I think people get a little wound up by your comments, missmillies, because you seem to say that the only purpose of a writing system is to reflect the pronunciation of words in the language. While this may have been its original purpose, and some might argue its primary, the fact of the matter is that French orthography as it stands today (like English orthography) is a rich tapestry of history and development of the language.  To start making value judgements on the writing system because there are some idiosyncrasies that seem strange at first when considering only the pronunciation of a word is inflammatory. 

As for abjads, there is nothing "ridiculous" about them. They're even "more efficient" than Western scripts since they can write the vowels if needed and if not leave them out, and convey more words with fewer letters


----------



## missmillies

Welshie said:


> I think people get a little wound up by your comments, missmillies, because you seem to say that the only purpose of a writing system is to reflect the pronunciation of words in the language. While this may have been its original purpose, and some might argue its primary, the fact of the matter is that French orthography as it stands today (like English orthography) is a rich tapestry of history and development of the language. To start making value judgements on the writing system because there are some idiosyncrasies that seem strange at first when considering only the pronunciation of a word is inflammatory.


_*I*_ think the most important part of an orthography is to represent the spoken language as closely as possible. Many people think that. Throughout this thread, I've taken into account other people's opinions, but they still haven't changed my opinion. That seems perfectly reasonable to me. (apart from the first few posts I made, most of which have been deleted, I haven't been that unreasonable). 

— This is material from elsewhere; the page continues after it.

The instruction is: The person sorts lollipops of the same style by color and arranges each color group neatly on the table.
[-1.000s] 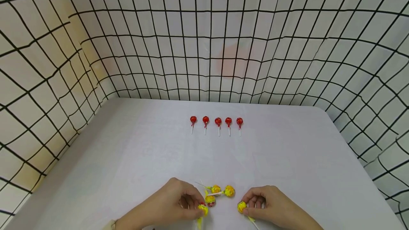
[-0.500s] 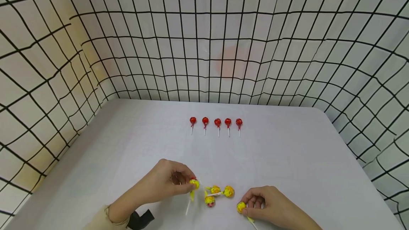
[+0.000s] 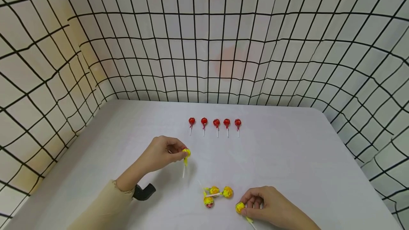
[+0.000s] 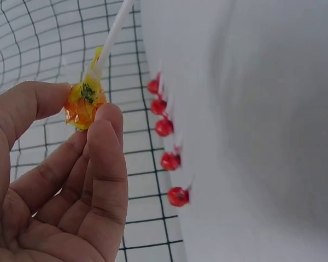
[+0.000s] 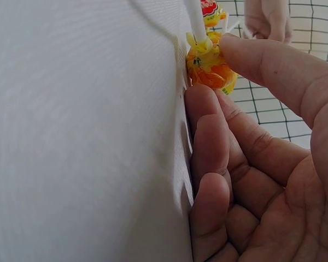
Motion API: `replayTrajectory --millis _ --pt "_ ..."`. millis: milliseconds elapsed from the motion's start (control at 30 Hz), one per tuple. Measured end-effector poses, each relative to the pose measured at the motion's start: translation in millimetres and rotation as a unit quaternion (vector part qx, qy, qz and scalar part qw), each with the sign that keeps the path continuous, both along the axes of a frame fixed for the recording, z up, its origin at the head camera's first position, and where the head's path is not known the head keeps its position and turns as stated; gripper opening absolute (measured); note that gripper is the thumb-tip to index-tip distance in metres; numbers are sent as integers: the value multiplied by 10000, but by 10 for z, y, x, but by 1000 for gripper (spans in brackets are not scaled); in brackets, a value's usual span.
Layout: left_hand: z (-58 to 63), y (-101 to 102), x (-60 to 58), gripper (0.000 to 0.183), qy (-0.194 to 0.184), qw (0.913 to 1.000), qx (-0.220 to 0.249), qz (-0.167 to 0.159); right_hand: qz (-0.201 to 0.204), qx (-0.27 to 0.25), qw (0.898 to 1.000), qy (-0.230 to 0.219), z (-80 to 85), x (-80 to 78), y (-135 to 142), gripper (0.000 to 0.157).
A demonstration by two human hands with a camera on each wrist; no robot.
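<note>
My left hand pinches a yellow-wrapped lollipop by its candy head, between thumb and fingertips. It is raised over the white table, and the white stick points down in the head view. Down at the front right, my right hand rests on the table and pinches another yellow lollipop by its head. Between the hands lie several yellow lollipops in a small heap, sticks crossing. Farther back, red lollipops lie in a row, heads away from me and sticks toward me.
A black wire grid backed by white cloth encloses the white table at the back and sides. A black strap-like piece sticks out from under the left sleeve.
My left hand has lifted its yellow lollipop away from the heap, moving forward and left toward the red row. The right hand has stayed in place with its lollipop.
</note>
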State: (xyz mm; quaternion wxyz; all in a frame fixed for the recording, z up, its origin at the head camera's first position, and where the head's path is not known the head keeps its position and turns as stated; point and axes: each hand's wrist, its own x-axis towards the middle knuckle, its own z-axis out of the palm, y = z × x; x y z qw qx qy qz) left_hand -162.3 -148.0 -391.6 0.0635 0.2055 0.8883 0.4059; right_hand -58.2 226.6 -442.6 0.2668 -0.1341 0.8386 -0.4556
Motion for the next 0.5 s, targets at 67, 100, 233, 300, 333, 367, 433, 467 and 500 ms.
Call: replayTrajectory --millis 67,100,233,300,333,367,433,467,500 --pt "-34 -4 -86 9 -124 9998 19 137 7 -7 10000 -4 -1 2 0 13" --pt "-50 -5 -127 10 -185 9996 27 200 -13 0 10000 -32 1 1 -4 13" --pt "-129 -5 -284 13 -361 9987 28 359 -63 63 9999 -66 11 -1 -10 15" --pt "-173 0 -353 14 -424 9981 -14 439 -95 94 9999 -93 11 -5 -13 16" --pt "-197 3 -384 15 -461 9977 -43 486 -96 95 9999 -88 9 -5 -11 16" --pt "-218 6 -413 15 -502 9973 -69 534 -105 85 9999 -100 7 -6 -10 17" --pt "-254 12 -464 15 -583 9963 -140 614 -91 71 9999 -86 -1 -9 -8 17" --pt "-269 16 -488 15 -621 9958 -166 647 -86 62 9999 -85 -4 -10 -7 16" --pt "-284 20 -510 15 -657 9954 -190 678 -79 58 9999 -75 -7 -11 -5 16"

*[Off topic part about other writing systems snipped*
*Frank, moderator]*


----------



## Frank06

*Hi,*


*- The original question is the main topic of this thread.*
*- It's very difficult to deal with French verbs, orthography and leave out the topic of liaison. But please, let's limit ourselves to elision in the context of verbs. There is a huge amount of threads about liaison in the various French forums.*
*- Minor sub-topics as Germanic verbal forms, other writing systems (adjabs, Chinese characters, etc.) which popped up in this thread are closed.*
*- Once again, adjectives as "pretentious" and "ridiculous" in connection with languages, scripts, orthography do not belong in any serious linguistic discussion. There are a lot of message boards where one could receive a dubious round of applause for using these "daring" epithets, but EHL is NOT one of them (or rather, WR in general is not one of them).*
*- We, the moderators of EHL, usually do not edit posts. We prefer to delete them completely. However, in this thread, we decided not to throw out the child(ren) with the bath water and we edited some posts (i.e. we snipped certain parts). We did our best to clearly indicate what and why. *
*- Questions about the moderation can be asked via pm. EHL has three moderators. None of us claim to be infallible, none of us are deaf to reasonable arguments. *

*Groetjes,*

*Frank*
*Moderator EHL*


----------



## xmarabout

I would like to add that the point 7 is not correctly explained:
7 is not _chantrè_ but well _chanterè_ and, except in part of France, we make a distinction between chanterai (_chanteré_) et chanterais (_chanterè_).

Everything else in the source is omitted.